Setelah kejadian itu, esoknya Rafly izin tidak masuk. Ia di temani dengan Destin–bundanya pergi ke rumah sakit untuk memeriksakan diri, karena keadaan tubuh Rafly yang akhir-akhir ini semakin sering demam dan menggigil kedinginan.

Akhirnya setelah lelah mengantri panjang kini giliran Rafly yang masuk, ia yang awalnya senyum-senyum kini berubah muram setelah mendengar penjelasan dokter. Bahkan tangis Destin tidak berhenti, dari mulai dokter menjelaskan sampai kini keduanya telah duduk di taman rumah sakit.

"Udah, Bun. Rafly enggak apa-apa, kok. Lagi pula baru stadium awal," ucapnya menenangkan sang bunda, tangannya terulur menghapus air mata di pipi Destin.

"Kenapa harus kamu sih, Nak. Kenapa harus kamu yang dapat cobaan kayak gini," ujar Destin di sela-sela tangisnya.

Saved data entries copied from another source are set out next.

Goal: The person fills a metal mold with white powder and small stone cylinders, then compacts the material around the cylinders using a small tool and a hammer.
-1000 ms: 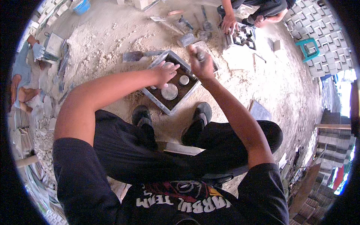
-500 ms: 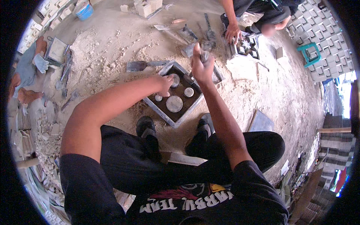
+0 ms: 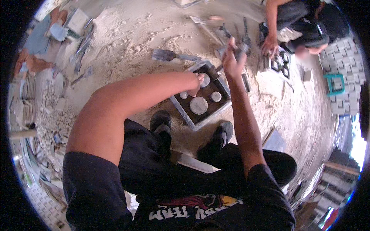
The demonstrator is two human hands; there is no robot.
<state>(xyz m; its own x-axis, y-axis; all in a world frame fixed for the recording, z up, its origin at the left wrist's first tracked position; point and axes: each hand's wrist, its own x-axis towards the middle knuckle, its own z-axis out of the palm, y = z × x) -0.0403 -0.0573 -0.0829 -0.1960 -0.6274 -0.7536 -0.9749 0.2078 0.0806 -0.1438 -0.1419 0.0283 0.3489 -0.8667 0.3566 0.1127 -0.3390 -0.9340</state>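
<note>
Nearest you, your shoes (image 3: 220,139) flank the near corner of the square frame (image 3: 184,113), which lies on the floor (image 3: 304,115) tilted like a diamond. Inside it, the large disc (image 3: 199,105) sits closest, a small disc (image 3: 216,96) to its right and a smaller one (image 3: 184,95) to its left. Your left forearm and hand hide much of the frame's upper-left edge. Your left grip (image 3: 198,82) is at the far disc (image 3: 205,80), covering part of it; you cannot tell whether it pinches or only rests there. Your right grip (image 3: 234,61), raised beyond the frame's right corner, is clenched around a grey tool (image 3: 241,49), too blurred to identify. Your right forearm passes just beside that corner; to its right, sandy floor spreads widely. Past the frame lies a broad-bladed scraper (image 3: 163,55), its handle running toward the far corner. Farther right, a co-worker's hand (image 3: 269,46) touches a patterned mould (image 3: 280,65).
</note>
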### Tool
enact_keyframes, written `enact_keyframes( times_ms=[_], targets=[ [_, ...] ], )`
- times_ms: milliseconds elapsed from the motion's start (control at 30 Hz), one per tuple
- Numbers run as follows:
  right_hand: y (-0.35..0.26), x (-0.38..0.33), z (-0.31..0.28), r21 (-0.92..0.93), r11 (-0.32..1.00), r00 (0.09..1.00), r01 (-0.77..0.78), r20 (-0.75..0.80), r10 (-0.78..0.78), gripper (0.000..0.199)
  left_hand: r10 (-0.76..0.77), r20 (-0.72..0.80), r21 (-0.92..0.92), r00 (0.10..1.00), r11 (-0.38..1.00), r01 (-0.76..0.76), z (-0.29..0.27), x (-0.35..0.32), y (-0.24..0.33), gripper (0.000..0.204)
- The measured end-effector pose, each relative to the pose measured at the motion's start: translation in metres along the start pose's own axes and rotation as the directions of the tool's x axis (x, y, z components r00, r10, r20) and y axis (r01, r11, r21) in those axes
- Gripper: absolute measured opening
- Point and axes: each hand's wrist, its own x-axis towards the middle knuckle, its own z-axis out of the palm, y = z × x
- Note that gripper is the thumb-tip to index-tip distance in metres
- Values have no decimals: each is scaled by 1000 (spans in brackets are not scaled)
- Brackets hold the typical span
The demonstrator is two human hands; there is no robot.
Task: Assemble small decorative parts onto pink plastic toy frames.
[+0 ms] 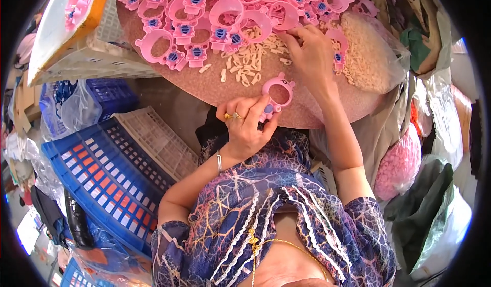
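My left hand [245,120] pinches a small pink plastic part [279,95] at the table's near edge. The part has a ring-shaped frame with small ears and a blue piece at its lower end, which my fingers partly cover. My right hand [311,51] reaches over the table with its fingers apart, fingertips at the edge of the pink pile; I see nothing held in it. Small cream plastic pieces [245,64] lie loose to its left. Beyond them spreads a heap of similar pink ring-shaped parts [221,32], many with blue centres.
A clear bag of cream pieces [371,57] rests at the table's right. A white crate [102,57] stands at the left. Below it is a blue basket [102,177]. A bag of pink pieces [400,159] hangs at the right. The round table [204,90] curves before me.
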Motion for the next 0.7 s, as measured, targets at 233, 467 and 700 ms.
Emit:
enact_keyframes(
  times_ms=[233, 467, 700],
  targets=[
    [1, -13, -11, 298, 937, 980, -183, -25, 199, 16, -3, 7, 24, 1000, 1000, 2, -1, -2, 0, 52],
    [44, -55, -35, 885, 294, 887, -360, 227, 403, 11, -1, -1, 28, 1000, 1000, 1, 0, -2, 0, 50],
    [49, -85, -49, 836, -393, 825, -382, 500, 263, 10, -1, -37, 16, 999, 1000, 1, 3, 0, -1, 50]
  ],
)
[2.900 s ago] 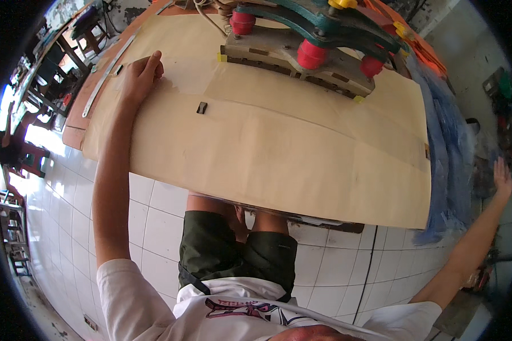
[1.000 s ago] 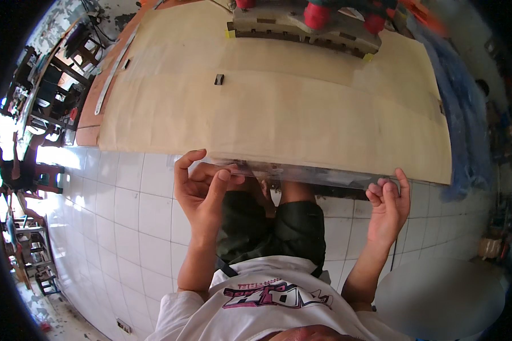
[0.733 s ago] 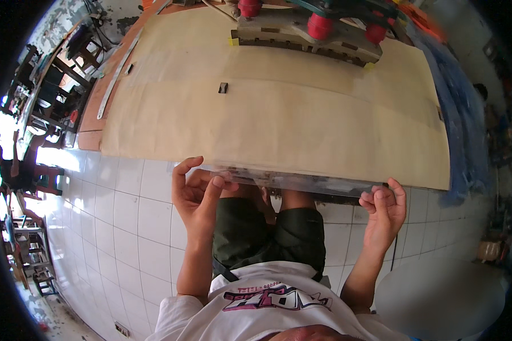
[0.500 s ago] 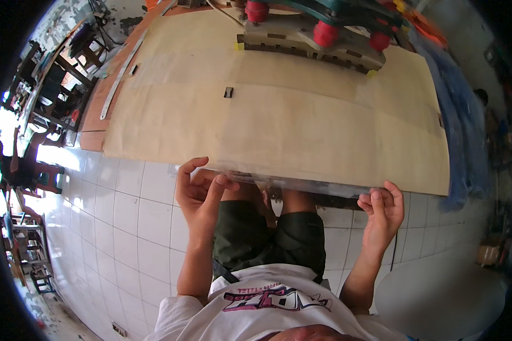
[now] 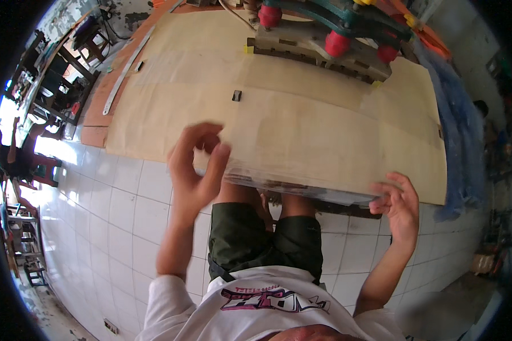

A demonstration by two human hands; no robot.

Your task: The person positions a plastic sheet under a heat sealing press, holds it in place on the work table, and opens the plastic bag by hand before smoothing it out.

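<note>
A clear plastic sheet [image 5: 307, 145] lies over the cream table covering, and its front edge hangs past the table's near edge above my legs. My left hand [image 5: 196, 165] is raised over the front of the table near the sheet's left end, slightly blurred. Its thumb and curled fingers are apart, with nothing seen between them. Beside the sheet's right front corner is my right hand [image 5: 401, 207], its fingers loosely bent and spread. Whether its fingertips still touch the plastic is hard to make out. A small black piece [image 5: 236, 96] rests on the covering beyond my left hand.
At the back right stands a green metal frame [image 5: 330, 20] with red knobs over a long metal block [image 5: 318, 51]. A metal ruler [image 5: 122, 79] lies along the left side. Blue plastic sheeting [image 5: 458, 131] hangs at the right. White floor tiles [image 5: 114, 210] show at left.
My left hand has let go of the sheet's front edge and risen forward over the table. My right hand has shifted slightly right, its fingers loosening from the corner.
</note>
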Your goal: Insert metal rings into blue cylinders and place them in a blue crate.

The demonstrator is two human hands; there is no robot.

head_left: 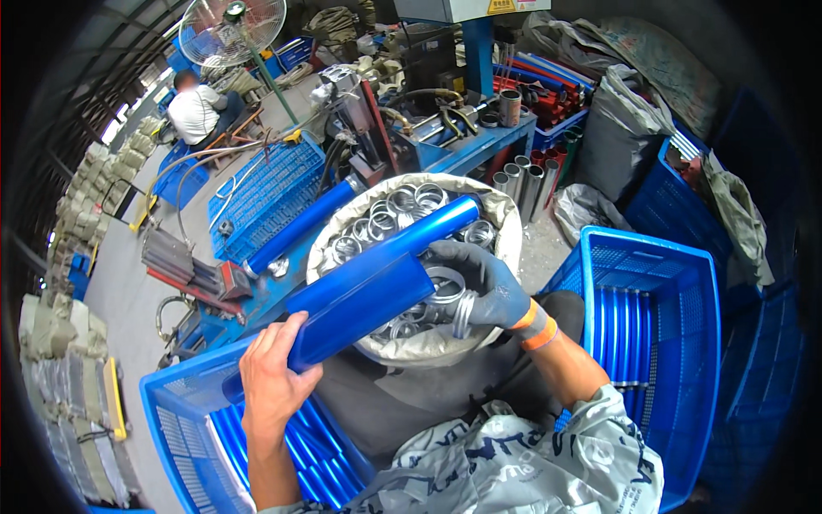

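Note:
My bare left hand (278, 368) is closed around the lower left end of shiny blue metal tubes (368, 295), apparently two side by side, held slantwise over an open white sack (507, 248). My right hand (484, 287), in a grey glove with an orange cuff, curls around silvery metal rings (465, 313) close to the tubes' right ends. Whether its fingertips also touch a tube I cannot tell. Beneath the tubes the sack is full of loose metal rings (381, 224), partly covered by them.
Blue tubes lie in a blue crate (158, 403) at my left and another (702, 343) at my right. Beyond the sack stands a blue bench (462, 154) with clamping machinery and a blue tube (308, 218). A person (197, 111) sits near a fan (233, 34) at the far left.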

"Tuhan sayang sama Rafly, Bun. Tuhan tahu kalau Rafly bisa lewatin semua, makanya Tuhan kasih cobaan ini," tutur lelaki itu, masih dengan senyumnya. Meskipun jauh di dalam lubuk hatinya, ia benar-benar terguncang hebat mendengar semua fakta ini. Ia sama sekali tidak pernah menyangka akan mengalami ini semua.

Air mata Destin semakin menjadi-jadi, anaknya ini rupanya begitu tabah menerima semua cobaan yang menimpanya. Wanita itu memeluk tubuh tegap anak kesayangannya ini, ia yakin Rafly bisa melewati ini semua dengan baik-baik saja.

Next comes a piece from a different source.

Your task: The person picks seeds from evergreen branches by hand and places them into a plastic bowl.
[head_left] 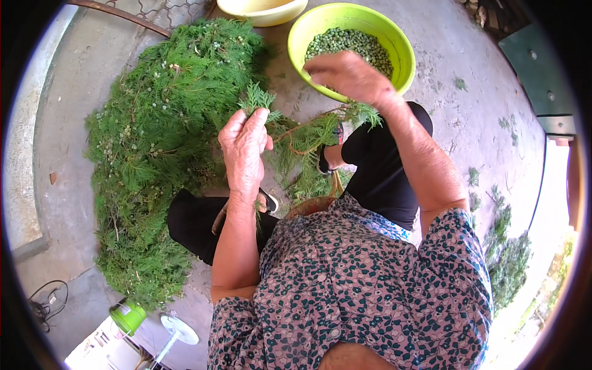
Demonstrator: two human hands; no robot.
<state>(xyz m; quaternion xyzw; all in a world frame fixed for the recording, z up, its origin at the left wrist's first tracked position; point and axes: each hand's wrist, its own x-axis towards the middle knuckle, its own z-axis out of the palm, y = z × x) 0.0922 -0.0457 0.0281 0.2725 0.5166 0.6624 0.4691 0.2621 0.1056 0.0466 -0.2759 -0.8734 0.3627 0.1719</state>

Setelah hari itu Rafly hanya berdiam diri di rumah, ia bahkan tidak mengabari kekasihnya yang kini juga sama-sama sakit. Ia tidak ingin membuat keadaan Nasya memburuk, apalagi akhir-akhir ini gadis itu sering tidak bisa mengontrol dirinya sendiri. Rafly takut jika gadis itu tahu, ia akan stress dan berakibat buruk pada kesehatannya.

Keesokan harinya Rafly tetap berangkat sekolah seperti biasa, seolah tidak ada yang terjadi padanya. Saat jam istirahat dirinya bertemu dengan Alana yang baru dari kantin, gadis itu tersenyum ketika mata keduanya beradu pandang.

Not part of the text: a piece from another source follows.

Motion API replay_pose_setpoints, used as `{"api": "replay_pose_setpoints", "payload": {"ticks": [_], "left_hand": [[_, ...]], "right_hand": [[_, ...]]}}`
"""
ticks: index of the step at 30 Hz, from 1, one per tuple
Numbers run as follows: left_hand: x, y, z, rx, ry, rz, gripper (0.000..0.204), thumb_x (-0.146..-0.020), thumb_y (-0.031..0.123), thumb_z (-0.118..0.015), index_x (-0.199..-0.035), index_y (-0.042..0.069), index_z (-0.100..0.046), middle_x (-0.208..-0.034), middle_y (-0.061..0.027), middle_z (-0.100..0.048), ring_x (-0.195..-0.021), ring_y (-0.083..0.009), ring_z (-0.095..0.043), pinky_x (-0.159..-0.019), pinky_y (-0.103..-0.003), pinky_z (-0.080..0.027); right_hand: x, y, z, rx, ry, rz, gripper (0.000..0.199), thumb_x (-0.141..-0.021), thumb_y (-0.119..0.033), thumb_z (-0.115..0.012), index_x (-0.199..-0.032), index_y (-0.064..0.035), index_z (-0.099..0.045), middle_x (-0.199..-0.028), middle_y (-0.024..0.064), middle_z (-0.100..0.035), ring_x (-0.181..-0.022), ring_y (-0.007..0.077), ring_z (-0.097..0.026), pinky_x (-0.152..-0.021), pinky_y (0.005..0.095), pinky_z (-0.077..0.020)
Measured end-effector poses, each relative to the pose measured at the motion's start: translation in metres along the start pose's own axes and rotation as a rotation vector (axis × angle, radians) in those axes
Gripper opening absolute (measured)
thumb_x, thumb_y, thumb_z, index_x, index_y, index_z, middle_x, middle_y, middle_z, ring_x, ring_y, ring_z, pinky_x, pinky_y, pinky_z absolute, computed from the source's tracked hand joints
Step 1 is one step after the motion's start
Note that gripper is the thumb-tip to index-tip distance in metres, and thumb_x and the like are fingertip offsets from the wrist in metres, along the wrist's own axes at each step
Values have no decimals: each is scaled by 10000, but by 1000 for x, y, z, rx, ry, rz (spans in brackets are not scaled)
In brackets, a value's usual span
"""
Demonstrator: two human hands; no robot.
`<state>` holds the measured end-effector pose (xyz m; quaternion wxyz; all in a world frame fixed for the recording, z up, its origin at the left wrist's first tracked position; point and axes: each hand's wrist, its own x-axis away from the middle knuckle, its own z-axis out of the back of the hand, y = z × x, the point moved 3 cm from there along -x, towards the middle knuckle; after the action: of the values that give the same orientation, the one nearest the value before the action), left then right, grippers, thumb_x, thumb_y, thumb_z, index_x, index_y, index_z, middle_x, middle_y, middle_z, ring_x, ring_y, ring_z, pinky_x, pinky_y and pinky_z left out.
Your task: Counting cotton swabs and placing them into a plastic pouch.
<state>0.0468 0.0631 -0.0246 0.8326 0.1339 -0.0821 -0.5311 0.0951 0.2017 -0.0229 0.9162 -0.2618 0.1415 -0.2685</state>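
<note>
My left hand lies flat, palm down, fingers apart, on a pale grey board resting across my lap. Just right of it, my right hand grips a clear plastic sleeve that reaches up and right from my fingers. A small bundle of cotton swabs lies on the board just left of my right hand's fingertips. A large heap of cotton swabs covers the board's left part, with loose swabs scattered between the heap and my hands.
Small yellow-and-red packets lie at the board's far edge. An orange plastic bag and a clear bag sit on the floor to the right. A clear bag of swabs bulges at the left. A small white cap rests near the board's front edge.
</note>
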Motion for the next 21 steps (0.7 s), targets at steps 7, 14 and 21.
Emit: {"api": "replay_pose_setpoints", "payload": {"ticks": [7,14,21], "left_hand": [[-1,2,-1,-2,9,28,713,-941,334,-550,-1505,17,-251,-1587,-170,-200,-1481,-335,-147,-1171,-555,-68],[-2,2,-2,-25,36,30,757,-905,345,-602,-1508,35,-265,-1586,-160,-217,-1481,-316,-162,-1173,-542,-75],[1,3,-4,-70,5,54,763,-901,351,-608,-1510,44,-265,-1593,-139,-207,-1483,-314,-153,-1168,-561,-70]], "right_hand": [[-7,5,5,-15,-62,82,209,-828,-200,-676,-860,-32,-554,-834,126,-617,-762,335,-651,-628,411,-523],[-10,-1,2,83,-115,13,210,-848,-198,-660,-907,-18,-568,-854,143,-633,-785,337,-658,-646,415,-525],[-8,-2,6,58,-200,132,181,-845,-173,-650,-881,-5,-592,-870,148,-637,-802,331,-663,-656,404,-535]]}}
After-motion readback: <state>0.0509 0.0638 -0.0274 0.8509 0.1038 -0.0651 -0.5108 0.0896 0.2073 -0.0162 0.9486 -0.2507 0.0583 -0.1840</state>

"Kamu nanti ke rumah sakit, Fi?" Dengan ragu Rafly menggeleng, hal tersebut kemudian membuat Alana kembali bersuara, "Kenapa?"

Tanpa menjawab, Rafly langsung menarik gadis itu menjauh dari keramaian lorong kelas saat itu. Rafly menariknya Alana sampai di belakang kelas yang lumayan sepi.

"Lepasin, Fi!" Seolah baru tersadar, Rafly langsung melepas genggaman tangannya pada lengan kecil milik Alana.

"Sorry, Na. Aku enggak sengaja nariknya kekencengan," ucap Rafly.

"Iyah, enggak apa-apa. Kenapa kamu narik aku ke sini?"

"Pulang sekolah bisa ikut aku ke cafe Kenangan? Ada yang mau aku bicarakan sama kamu," pinta lelaki itu, Alana mengernyit heran namun ia  perlahan menganggukkan kepalanya tanda setuju.